PROBLEM STATEMENT >>
Set down, exactly as written, the lines from the top of the data to the line that holds "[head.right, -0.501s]", and omit the pictures.

[Opening PROVIDED MATERIAL section]

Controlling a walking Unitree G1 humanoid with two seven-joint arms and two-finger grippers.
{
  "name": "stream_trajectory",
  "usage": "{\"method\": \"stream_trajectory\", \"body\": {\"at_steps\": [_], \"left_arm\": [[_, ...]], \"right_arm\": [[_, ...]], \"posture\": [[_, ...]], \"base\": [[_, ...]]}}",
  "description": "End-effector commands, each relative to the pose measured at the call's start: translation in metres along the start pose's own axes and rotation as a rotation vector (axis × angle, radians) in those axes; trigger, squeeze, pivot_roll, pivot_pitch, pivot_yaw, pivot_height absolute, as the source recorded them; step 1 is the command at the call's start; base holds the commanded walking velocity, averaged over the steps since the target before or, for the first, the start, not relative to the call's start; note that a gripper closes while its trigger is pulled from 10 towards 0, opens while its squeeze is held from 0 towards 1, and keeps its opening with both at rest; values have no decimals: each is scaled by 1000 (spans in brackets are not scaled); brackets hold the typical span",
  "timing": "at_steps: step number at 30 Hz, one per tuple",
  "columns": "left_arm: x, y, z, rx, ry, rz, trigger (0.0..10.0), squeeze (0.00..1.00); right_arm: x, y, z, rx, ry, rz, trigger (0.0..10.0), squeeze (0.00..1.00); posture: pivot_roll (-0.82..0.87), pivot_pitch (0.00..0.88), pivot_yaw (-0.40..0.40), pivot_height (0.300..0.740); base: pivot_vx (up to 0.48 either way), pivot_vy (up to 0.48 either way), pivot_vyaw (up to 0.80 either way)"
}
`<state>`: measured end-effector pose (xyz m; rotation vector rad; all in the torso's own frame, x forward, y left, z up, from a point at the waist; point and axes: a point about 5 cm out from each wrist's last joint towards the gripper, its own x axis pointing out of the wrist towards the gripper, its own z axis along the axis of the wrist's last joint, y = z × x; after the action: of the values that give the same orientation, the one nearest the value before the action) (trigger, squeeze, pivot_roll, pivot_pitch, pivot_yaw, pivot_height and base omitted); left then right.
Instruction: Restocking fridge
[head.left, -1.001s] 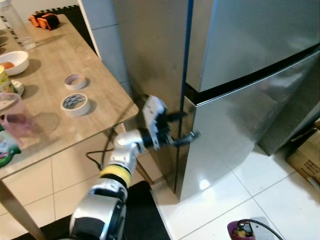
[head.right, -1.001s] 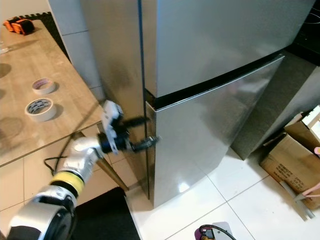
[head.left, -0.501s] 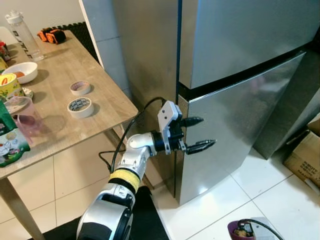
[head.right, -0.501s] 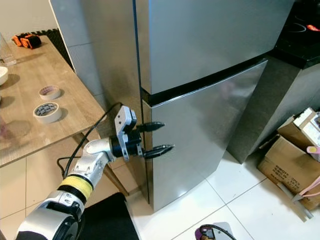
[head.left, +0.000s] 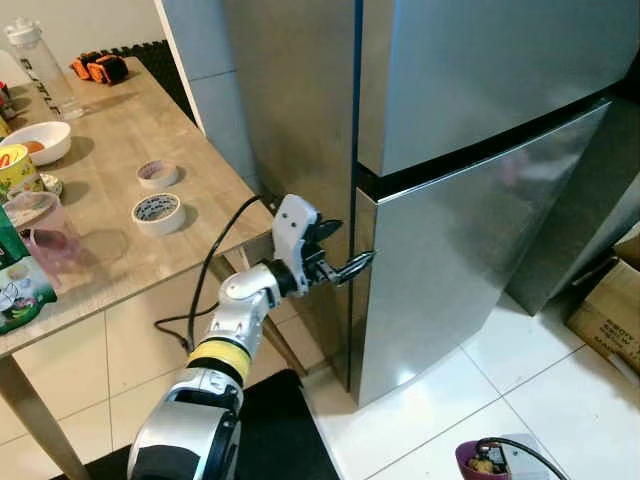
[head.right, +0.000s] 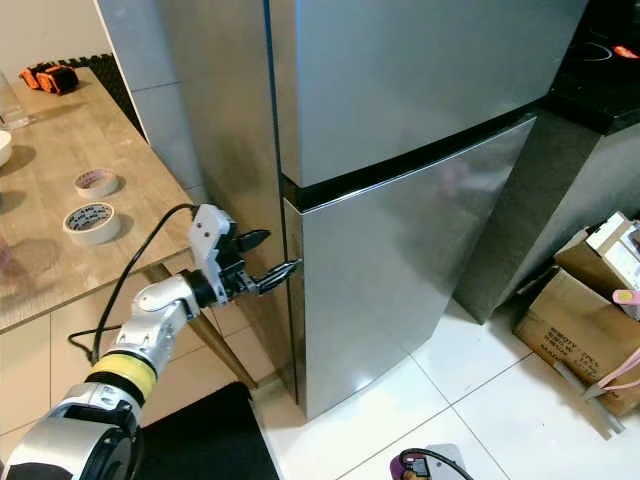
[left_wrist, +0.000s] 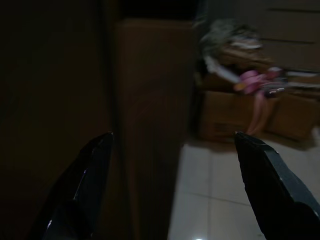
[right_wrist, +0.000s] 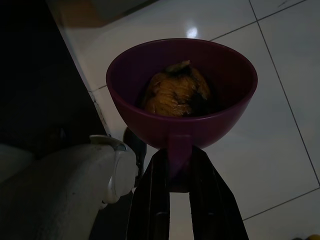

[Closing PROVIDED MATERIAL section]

OUTPUT FOR THIS TASK >>
Controlling a walking Unitree G1 humanoid with two seven-joint arms and two-finger grippers.
{
  "name": "stream_trajectory",
  "usage": "{\"method\": \"stream_trajectory\", \"body\": {\"at_steps\": [_], \"left_arm\": [[_, ...]], \"right_arm\": [[_, ...]], \"posture\": [[_, ...]], \"base\": [[_, ...]]}}",
  "description": "End-effector commands, each relative to the pose measured at the call's start: translation in metres along the start pose's own axes and rotation as a rotation vector (axis × angle, radians) in those axes; trigger, squeeze, pivot_roll, pivot_pitch, pivot_yaw, pivot_height absolute, as the source recorded them; step 1 is the command at the call's start; base holds the commanded walking velocity, averaged over the steps since the target before or, for the first, the start, not relative to the call's start; note that a gripper closes while its trigger is pulled from 10 towards 0, opens while its squeeze is held from 0 towards 1, and keeps its opening with both at rest; values have no decimals: each is scaled by 1000 (spans in brackets are not scaled); brackets hold the typical span",
  "timing": "at_steps: step number at 30 Hz, one per tuple",
  "columns": "left_arm: x, y, z, rx, ry, rz, trigger (0.0..10.0), squeeze (0.00..1.00); right_arm: x, y, z, rx, ry, rz, trigger (0.0..10.0), squeeze (0.00..1.00); posture: pivot_roll (-0.82..0.87), pivot_pitch (0.00..0.88), pivot_yaw (-0.40..0.40), pivot_height (0.300..0.740); base: pivot_vx (up to 0.48 either way), pivot_vy (up to 0.48 either way), pivot_vyaw (up to 0.80 either way)"
}
`<state>`: measured end-effector pose (xyz m; rotation vector rad; all in the torso's own frame, x forward, y left, z up, from a point at the waist; point and axes: a point about 5 cm out from each wrist's last joint towards the gripper, its own x axis pointing out of the wrist towards the gripper, its own z axis along the axis of the wrist's last joint, y = z × x; after the action: of the values that give the same orientation, the one nearest the value before the action) (trigger, squeeze, pivot_roll, pivot_pitch, pivot_yaw, pivot_height and base omitted); left then right.
Instruction: Restocking fridge
[head.left, -1.001s] 
[head.right, -1.001s] 
[head.left, -0.501s] 
[head.right, -0.501s] 

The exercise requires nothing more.